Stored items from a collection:
=======

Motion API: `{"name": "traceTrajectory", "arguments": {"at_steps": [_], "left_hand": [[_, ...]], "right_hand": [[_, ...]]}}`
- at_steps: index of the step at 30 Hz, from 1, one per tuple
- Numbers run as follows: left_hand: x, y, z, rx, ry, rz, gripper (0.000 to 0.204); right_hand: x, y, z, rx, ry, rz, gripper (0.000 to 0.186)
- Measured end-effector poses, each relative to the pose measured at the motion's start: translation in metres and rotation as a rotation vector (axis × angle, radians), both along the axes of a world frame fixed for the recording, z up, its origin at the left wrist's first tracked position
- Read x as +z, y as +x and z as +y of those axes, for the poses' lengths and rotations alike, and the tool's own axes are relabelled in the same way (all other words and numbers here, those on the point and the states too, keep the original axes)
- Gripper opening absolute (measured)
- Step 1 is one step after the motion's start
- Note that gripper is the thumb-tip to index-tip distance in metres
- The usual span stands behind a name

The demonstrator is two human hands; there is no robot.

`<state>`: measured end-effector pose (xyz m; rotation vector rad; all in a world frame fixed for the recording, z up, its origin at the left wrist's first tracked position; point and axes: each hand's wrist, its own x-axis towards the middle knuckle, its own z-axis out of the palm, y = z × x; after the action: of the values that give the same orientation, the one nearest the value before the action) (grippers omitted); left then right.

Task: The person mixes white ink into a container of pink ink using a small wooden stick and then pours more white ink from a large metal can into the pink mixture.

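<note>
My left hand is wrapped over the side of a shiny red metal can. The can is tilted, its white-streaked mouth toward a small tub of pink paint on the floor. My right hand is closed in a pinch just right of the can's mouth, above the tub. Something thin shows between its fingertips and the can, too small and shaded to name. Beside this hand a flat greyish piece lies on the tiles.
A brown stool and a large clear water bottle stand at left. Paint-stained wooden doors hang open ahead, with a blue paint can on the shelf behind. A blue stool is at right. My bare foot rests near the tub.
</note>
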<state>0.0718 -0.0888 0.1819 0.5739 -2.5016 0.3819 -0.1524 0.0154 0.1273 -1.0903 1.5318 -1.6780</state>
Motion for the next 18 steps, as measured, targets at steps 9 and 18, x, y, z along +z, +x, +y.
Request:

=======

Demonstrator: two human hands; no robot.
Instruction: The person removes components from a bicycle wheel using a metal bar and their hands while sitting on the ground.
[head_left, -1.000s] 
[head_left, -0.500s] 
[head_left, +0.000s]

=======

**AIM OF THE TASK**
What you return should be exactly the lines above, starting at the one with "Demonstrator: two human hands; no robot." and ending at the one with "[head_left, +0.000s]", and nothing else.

**COMPLETED TASK**
Demonstrator: two human hands; no robot.
Instruction: The person removes components from a bicycle wheel using a metal bar and their hands while sitting on the ground.
[head_left, -1.000s] 
[head_left, -0.500s] 
[head_left, +0.000s]

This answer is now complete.